Quando, sui libri di storia, si legge di quanto è avvenuto in passato durante una guerra, della paura, terrore, violenza, morte, che sempre hanno segnato un tale periodo, si rimane inorriditi, spaventati per gli atti di crudeltà compiuti nei riguardi degli avversari e soprattutto per le efferatezze praticate contro prigionieri o civili. Queste sono durate fino ai tempi moderni ed, infatti, non finiscono mai di scandalizzare i crimini  del secondo conflitto mondiale e dei quali si scoprono sempre nuovi aspetti. Ci si era, però, abituati all’idea di ritenere conclusa, finita la loro epoca, di considerare i soldati di Hitler come gli ultimi barbari della storia. Ci si era sbagliati non solo in questo ma anche nel ritenere la guerra  un fenomeno d’altri tempi, lontano da noi. Essa non è mai finita né sono finite le brutalità, le malvagità che l’accompagnano. Basti pensare a quanto sta avvenendo in Iraq,  alle torture inflitte ai prigionieri iracheni, per rendersi conto che i barbari ci sono ancora oggi, al tempo, cioè, della televisione, del computer, del cellulare, del trionfo della scienza e nelle sue innumerevoli applicazioni.

Sembra impossibile, un’assurdità, eppure avviene!

La si potrebbe spiegare pensando che tra uomini in guerra non c’è differenza: appartengano essi al passato o al presente, siano di una o di un’altra nazionalità uguale è il loro comportamento perché uguale è la situazione che vivono. Per i militari d’oggi andrebbe aggiunto che considerano i prigionieri dei mezzi adatti a dimostrare la propria superiorità e soddisfare i propri bisogni, compresi i più deviati: in nome della guerra e senza che questa lo richieda o giustifichi si commettono le azioni più riprovevoli, si vive una libertà che sfocia nella profanazione di ogni regola.

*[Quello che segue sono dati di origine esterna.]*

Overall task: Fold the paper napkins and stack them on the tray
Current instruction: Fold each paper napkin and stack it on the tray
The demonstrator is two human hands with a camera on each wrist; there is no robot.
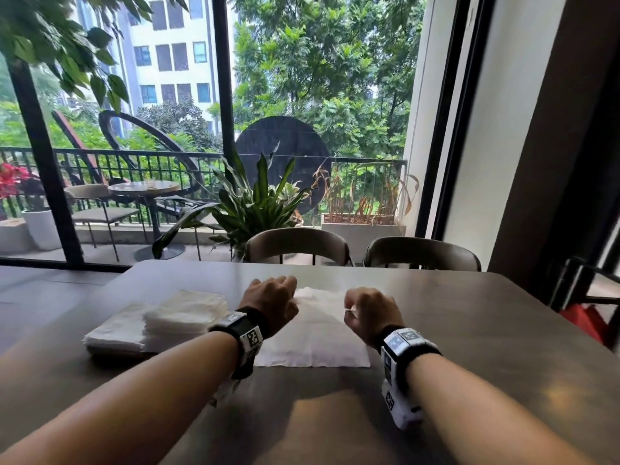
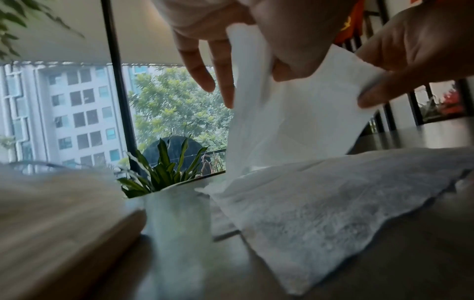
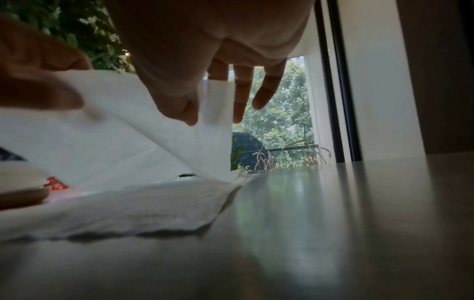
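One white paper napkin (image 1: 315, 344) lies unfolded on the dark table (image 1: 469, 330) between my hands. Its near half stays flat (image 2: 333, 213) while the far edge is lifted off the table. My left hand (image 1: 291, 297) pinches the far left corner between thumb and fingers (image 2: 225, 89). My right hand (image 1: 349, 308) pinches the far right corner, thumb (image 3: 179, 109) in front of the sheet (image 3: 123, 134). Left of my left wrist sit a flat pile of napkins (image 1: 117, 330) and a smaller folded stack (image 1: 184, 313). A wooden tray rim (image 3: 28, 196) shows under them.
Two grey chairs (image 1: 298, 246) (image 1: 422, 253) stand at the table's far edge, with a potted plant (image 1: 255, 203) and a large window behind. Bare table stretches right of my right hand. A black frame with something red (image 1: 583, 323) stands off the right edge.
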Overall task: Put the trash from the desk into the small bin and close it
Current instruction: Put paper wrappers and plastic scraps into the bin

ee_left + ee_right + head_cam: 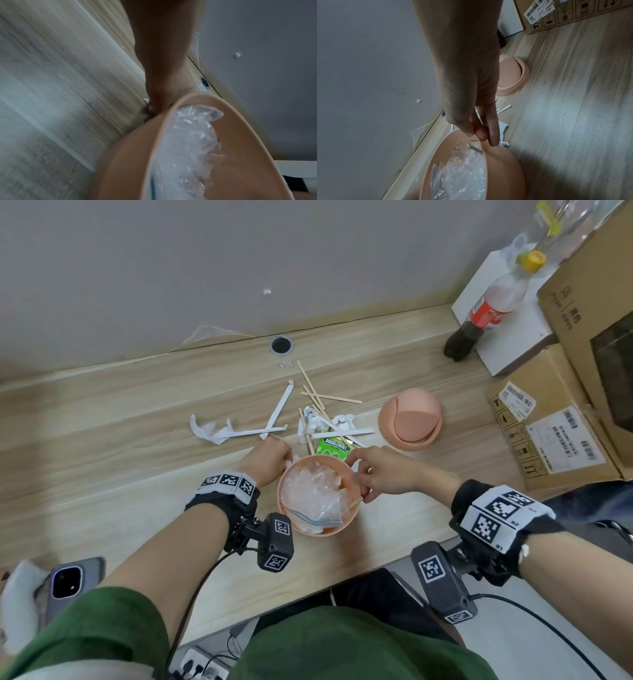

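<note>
The small pink bin (330, 529) (137, 155) (505, 169) stands open near the desk's front edge, with a clear plastic bag (311, 491) (188, 142) (462, 182) inside. Its domed lid (411, 419) (513, 75) lies to the right. My left hand (274, 457) (159, 94) grips crumpled white paper (289, 463) by the bin's left rim. My right hand (363, 474) (481, 134) hovers at the right rim, pinching a wooden stick (356, 503). Behind the bin lie white paper strips (281, 409), more sticks (329, 397), crumpled paper (317, 422) and a green gum packet (332, 447).
A cola bottle (486, 313) leans on a white box (513, 337) at the back right, beside cardboard boxes (555, 436). A phone (68, 580) lies at the front left. A cable hole (281, 344) sits by the wall.
</note>
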`<state>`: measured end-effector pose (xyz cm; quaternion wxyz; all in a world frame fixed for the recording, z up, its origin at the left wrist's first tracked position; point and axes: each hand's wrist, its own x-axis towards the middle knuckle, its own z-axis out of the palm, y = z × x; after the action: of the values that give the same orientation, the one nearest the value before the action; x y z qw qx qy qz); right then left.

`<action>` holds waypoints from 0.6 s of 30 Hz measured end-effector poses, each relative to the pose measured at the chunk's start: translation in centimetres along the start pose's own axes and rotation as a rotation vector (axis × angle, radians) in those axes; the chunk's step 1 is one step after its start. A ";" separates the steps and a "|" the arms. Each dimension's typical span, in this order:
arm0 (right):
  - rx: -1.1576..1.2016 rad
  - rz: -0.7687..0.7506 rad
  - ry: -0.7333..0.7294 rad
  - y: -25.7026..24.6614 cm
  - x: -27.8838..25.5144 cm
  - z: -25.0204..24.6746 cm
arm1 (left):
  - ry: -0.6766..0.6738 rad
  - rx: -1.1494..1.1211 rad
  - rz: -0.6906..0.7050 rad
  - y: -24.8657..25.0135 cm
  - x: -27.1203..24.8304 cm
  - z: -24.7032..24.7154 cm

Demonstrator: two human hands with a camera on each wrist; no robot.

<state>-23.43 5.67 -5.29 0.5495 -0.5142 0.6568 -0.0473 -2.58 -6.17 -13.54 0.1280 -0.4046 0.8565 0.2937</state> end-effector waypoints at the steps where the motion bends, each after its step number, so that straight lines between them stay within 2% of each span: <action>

Di diverso, di cambiato rispetto al passato c’è solo che l’evento della guerra è generalmente limitato ad alcune zone del mondo contemporaneo, che nelle altre si continua a condurre indisturbati la propria vita e soprattutto non s’ inorridisce quando si sa di tali violenze. Non spaventano né allarmano le atrocità viste in televisione o lette sui giornali. Così succede perché tutto ormai, anche la guerra ed i suoi aspetti più nefandi, viene dal pubblico vissuto come uno spettacolo che tanto più attira quanto più è sorprendente anche se sorpresa, in questo caso, significa notizie, immagini tra le più sconvolgenti che nessun mass- media risparmia, censura poiché ad esse affida il suo indice d’ascolto. Si sa di malvagità, le si mostra, le si stampa, le si vede ma non si è turbati: sono cambiati i costumi? Si è modificata la morale comune? Il mondo moderno è divenuto selvaggio?

E’ più facile pensare che sono tanti gli avvenimenti dei quali s’è caricata la situazione di uno stato e del mondo che tra questi possono rientrare anche i più cruenti e passare come gli altri, lasciando, cioè, indifferente chi vede o ascolta o legge. Inoltre va notato che oggi quanto avviene nella propria o nelle altre nazioni, rimane lontano dal pubblico, fuori dalla sua portata: lo spettatore televisivo o il lettore del giornale non ha alcuna possibilità d’intervenire. La storia dei nostri giorni procede per conto di pochi, ha lasciato indietro i molti. La televisione, poi, ha fatto credere che basta guardare, vedere per partecipare ed in tal modo lo spirito d’intervento e il livello di coscienza critica si sono molto ridotti. Ne è derivato che la funzione, l’importanza, l’azione dell’opinione pubblica sono quasi svanite e quei pochi possono agire senza tenerne conto, possono provocare qualsiasi situazione sicuri che potrà esistere anche se non condivisa perché il contesto è divenuto  tanto vario da accogliere di tutto e perché i termini di confronto, i principi di valutazione, i motivi di giudizio sono stati annullati.